What the exercise asks: Among the entries below, please repeat exactly and only the lines from the line containing "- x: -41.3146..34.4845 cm" to the line containing "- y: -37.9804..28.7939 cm", both lines included.

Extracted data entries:
BEGIN
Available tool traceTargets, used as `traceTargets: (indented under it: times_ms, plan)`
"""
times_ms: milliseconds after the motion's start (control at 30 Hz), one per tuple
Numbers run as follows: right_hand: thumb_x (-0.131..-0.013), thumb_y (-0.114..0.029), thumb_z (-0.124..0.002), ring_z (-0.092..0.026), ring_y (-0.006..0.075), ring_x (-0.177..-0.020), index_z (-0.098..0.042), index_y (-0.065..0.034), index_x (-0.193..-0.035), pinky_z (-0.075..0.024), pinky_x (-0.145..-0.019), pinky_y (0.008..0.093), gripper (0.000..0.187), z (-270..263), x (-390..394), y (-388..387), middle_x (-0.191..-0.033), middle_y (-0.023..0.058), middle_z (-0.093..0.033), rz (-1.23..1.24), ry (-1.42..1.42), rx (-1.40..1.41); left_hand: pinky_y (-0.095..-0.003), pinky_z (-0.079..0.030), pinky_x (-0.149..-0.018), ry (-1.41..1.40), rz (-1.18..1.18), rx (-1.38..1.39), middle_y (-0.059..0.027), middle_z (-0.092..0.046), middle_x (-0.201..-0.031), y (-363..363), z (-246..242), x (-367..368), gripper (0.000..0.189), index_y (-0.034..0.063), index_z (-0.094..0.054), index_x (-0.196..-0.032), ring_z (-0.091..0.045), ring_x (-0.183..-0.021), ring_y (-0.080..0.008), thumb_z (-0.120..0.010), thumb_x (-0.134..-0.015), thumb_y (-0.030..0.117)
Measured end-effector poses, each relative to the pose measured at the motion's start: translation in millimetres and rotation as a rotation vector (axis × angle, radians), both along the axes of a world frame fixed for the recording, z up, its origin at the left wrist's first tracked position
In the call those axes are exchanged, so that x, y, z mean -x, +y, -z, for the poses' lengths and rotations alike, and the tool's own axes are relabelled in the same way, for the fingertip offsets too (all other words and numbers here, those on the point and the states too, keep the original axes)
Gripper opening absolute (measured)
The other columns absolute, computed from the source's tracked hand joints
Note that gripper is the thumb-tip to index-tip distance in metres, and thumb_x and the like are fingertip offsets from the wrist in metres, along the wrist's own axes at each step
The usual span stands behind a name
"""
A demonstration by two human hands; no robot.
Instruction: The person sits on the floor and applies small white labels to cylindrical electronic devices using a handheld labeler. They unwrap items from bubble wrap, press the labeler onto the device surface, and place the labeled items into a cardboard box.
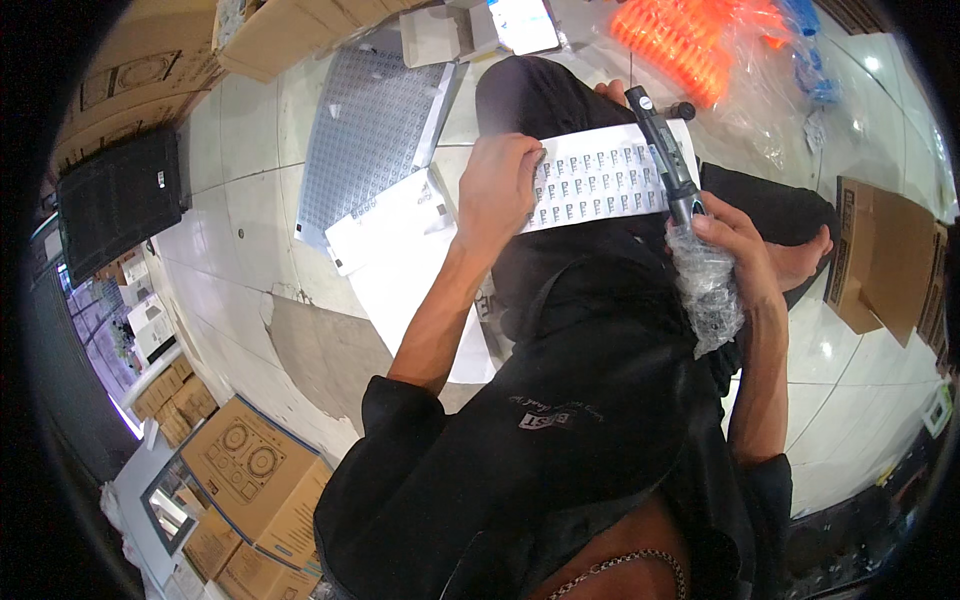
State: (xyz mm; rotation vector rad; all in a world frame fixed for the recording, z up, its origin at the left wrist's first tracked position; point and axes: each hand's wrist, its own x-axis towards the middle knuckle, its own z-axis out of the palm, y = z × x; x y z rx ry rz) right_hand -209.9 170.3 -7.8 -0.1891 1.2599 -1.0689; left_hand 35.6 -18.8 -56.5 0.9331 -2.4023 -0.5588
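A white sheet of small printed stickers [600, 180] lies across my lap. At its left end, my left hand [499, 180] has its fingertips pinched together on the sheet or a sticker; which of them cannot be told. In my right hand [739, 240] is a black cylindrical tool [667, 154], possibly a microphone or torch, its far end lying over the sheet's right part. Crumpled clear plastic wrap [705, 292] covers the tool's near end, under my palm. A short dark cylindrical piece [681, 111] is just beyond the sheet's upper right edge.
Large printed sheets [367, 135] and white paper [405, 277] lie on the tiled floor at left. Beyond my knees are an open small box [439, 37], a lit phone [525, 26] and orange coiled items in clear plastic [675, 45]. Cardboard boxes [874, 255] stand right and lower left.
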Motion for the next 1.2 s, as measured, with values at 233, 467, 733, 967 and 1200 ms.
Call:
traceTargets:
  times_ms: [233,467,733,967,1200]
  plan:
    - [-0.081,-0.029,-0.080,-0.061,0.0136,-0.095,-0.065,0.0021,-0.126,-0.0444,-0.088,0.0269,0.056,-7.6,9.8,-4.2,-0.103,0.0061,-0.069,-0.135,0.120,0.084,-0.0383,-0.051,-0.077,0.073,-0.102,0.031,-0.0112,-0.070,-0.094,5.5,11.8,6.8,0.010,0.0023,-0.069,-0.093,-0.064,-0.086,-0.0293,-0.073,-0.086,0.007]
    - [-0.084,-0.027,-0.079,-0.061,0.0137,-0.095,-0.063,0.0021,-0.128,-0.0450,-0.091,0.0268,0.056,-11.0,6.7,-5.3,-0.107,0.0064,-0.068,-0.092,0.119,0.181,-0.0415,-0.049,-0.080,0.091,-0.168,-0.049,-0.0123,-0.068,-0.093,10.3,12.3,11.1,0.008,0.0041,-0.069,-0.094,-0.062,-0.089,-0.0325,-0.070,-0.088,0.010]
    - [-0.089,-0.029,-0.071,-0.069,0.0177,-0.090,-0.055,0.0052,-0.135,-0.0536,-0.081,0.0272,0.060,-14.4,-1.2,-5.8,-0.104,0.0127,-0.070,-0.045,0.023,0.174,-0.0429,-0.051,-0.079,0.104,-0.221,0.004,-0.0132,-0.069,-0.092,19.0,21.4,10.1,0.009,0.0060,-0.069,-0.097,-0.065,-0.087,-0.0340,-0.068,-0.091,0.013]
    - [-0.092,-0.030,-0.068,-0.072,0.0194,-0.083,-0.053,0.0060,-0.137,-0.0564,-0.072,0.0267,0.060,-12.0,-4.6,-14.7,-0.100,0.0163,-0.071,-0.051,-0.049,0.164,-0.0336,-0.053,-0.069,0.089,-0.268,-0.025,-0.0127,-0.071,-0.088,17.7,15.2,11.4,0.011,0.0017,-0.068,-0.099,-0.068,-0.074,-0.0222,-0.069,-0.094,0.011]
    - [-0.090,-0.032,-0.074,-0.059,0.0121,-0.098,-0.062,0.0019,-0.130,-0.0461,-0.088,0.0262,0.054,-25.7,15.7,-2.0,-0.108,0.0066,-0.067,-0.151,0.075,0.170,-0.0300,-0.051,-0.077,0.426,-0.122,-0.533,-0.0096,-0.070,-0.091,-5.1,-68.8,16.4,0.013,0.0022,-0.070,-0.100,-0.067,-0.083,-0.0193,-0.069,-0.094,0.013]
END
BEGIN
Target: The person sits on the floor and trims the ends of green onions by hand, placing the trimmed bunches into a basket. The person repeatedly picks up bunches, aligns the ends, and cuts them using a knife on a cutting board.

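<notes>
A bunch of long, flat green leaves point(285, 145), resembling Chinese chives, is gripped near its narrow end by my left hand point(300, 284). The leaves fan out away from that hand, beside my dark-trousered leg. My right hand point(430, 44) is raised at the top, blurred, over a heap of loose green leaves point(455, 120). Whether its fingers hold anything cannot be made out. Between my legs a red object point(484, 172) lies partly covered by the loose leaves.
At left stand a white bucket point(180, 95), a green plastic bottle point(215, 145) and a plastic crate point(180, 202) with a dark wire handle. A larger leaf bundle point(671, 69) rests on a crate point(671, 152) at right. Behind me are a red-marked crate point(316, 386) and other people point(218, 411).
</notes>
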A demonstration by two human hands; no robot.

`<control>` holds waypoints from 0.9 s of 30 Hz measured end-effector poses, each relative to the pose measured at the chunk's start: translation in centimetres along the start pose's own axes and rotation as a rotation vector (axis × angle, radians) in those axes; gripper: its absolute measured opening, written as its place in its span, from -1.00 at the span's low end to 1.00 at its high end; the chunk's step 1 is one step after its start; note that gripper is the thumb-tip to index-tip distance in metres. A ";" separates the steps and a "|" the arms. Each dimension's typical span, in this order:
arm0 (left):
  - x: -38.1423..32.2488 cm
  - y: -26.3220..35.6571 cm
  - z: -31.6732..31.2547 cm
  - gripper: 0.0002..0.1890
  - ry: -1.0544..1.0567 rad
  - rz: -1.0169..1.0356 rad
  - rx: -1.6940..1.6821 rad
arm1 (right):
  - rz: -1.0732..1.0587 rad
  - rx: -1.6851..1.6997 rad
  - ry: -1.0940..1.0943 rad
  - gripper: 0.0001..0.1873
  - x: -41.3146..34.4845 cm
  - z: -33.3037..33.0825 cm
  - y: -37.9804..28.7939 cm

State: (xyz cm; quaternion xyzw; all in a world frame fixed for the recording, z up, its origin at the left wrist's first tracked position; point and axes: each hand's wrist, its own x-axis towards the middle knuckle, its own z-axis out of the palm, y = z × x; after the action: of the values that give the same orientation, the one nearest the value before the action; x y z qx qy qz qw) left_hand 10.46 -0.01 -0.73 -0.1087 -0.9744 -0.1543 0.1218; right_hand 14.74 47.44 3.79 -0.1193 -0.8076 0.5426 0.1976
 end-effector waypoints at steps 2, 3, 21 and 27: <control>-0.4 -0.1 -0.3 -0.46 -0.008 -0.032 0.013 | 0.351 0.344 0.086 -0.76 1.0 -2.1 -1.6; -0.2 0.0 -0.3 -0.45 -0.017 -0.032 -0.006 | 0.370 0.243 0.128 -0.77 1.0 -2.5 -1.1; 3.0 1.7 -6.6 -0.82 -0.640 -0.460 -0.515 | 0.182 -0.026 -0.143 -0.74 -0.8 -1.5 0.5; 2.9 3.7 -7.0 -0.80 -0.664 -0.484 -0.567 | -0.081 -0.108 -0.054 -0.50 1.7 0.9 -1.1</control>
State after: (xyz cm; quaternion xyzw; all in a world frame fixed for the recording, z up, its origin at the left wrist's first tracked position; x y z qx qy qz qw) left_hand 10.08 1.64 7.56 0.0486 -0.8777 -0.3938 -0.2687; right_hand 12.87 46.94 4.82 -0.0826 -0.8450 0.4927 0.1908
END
The completed task:
  - x: -41.3146..34.4845 cm
  - z: -33.3037..33.0825 cm
  - y: -37.9804..28.7939 cm

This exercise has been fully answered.